▸ WHAT YOU WILL DO
Look through the listing below and write out exactly the lines from the line with "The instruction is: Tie" to the line with "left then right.", both included, and no others.

▸ SUPPLIED DATA
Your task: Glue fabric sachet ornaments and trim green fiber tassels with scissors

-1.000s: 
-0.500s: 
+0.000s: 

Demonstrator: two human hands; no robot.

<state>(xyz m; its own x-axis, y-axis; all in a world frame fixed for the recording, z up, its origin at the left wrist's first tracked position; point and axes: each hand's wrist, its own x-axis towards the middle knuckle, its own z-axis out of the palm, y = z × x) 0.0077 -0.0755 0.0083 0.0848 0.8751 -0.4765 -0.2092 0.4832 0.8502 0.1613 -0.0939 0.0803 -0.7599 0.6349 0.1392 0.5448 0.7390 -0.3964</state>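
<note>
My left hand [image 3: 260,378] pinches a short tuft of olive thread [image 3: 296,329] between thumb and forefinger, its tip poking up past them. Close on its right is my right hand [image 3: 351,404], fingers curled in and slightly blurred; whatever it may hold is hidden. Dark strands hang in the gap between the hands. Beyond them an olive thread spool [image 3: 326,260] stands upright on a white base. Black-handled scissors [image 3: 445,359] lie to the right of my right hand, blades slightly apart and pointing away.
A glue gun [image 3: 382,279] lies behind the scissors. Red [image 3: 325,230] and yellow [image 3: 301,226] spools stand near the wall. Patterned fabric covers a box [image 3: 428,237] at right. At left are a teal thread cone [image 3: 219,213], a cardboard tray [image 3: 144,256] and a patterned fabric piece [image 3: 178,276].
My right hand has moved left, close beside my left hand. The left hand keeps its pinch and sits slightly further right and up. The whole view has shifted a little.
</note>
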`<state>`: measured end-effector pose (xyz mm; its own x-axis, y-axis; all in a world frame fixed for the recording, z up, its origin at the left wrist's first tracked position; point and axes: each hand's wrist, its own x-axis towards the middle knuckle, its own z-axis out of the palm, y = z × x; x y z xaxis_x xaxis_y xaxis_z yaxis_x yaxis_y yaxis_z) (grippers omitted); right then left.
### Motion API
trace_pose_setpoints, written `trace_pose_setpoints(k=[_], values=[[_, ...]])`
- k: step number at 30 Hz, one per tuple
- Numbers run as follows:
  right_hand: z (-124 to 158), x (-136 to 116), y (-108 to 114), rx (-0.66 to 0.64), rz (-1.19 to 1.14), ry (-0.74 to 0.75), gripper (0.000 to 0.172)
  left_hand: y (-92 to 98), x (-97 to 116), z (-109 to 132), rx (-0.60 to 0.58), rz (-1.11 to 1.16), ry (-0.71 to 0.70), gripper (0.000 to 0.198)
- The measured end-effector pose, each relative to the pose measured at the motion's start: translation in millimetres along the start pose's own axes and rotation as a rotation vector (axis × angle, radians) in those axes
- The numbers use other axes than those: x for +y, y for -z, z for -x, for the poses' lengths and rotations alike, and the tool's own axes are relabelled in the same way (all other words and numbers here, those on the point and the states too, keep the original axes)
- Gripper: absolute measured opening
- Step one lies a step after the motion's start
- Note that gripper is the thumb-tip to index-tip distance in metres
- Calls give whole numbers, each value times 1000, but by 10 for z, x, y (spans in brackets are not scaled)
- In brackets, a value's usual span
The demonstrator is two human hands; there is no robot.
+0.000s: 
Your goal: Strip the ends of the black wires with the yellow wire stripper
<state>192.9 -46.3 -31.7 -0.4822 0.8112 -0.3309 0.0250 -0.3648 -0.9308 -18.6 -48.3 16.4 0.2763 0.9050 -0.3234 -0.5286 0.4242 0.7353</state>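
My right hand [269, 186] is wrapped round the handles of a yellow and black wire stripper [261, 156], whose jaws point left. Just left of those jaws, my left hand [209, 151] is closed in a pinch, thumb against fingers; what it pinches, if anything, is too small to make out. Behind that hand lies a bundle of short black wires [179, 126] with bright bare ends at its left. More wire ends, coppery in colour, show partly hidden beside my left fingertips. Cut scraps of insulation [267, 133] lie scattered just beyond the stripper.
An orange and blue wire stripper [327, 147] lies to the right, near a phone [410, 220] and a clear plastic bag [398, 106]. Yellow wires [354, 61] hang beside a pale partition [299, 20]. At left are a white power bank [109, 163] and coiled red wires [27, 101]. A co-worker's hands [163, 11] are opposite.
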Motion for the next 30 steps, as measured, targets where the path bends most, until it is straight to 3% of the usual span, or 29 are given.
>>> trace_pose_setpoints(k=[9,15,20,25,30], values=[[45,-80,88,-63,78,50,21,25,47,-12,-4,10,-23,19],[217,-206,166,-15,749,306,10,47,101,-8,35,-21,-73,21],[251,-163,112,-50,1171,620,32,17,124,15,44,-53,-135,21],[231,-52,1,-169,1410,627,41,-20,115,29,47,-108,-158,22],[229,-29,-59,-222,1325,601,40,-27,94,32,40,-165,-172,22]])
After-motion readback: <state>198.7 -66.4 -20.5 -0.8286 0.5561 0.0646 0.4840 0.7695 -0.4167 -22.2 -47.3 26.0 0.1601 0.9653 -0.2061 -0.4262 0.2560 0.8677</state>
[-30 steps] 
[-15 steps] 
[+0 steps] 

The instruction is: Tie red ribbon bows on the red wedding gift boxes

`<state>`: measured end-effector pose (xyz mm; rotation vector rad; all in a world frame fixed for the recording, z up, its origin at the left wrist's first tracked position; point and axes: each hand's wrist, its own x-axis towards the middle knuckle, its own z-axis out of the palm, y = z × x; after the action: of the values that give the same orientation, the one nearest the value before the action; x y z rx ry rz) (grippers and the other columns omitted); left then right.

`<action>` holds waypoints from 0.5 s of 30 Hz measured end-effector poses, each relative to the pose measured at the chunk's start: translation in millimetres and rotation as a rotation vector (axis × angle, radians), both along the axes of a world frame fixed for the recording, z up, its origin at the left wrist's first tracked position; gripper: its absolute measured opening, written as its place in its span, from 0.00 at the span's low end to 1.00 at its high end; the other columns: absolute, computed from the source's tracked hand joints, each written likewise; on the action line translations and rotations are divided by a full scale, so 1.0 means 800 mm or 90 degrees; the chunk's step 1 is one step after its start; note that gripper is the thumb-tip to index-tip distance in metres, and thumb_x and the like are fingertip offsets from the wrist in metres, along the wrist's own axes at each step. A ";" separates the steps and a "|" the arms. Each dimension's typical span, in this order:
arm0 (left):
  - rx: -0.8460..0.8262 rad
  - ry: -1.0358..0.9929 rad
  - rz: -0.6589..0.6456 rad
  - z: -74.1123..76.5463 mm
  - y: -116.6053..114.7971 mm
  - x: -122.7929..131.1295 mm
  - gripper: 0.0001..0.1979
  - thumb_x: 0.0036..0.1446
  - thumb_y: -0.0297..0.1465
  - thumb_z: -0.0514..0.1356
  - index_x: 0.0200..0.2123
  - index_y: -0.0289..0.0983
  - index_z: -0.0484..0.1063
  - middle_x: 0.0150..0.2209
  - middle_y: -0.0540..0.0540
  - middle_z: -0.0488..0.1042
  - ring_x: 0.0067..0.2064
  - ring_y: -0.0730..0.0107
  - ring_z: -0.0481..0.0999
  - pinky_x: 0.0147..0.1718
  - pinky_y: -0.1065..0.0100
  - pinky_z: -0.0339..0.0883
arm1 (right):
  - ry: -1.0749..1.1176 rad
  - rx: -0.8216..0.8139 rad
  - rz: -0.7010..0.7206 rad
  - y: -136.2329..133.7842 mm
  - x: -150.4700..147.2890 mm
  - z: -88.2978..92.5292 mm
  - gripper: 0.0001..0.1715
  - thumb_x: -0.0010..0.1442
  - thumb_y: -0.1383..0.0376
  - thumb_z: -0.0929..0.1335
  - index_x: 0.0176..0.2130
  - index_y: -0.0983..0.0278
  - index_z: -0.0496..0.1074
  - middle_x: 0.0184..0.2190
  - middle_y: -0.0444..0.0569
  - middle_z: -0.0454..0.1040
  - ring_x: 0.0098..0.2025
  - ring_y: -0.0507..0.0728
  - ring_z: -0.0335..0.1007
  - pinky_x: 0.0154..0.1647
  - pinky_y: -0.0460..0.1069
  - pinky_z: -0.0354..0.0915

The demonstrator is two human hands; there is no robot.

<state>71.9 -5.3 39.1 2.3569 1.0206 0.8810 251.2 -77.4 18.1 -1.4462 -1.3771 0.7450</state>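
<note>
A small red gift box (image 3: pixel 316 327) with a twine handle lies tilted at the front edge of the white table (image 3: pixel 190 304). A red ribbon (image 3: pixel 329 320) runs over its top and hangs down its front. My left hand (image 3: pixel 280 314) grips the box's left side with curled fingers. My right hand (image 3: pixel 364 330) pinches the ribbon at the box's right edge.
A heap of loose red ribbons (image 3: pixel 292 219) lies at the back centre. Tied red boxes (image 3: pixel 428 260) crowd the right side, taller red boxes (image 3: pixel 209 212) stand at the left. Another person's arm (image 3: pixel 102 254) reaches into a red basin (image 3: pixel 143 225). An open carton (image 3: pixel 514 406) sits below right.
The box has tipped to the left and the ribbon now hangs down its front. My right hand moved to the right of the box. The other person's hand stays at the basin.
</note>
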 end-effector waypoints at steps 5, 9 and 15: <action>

▸ TASK ANSWER
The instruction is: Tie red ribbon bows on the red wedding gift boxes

`<state>`: measured end-effector pose (xyz mm; rotation vector rad; all in a world frame fixed for the recording, z up, its origin at the left wrist's first tracked position; point and axes: each hand's wrist, its own x-axis towards the middle knuckle, its own z-axis out of the palm, y = z × x; after the action: of the values that give the same orientation, the one nearest the value before the action; x y z rx ry rz) (grippers and the other columns omitted); left then right.

Nothing further remains for this exercise.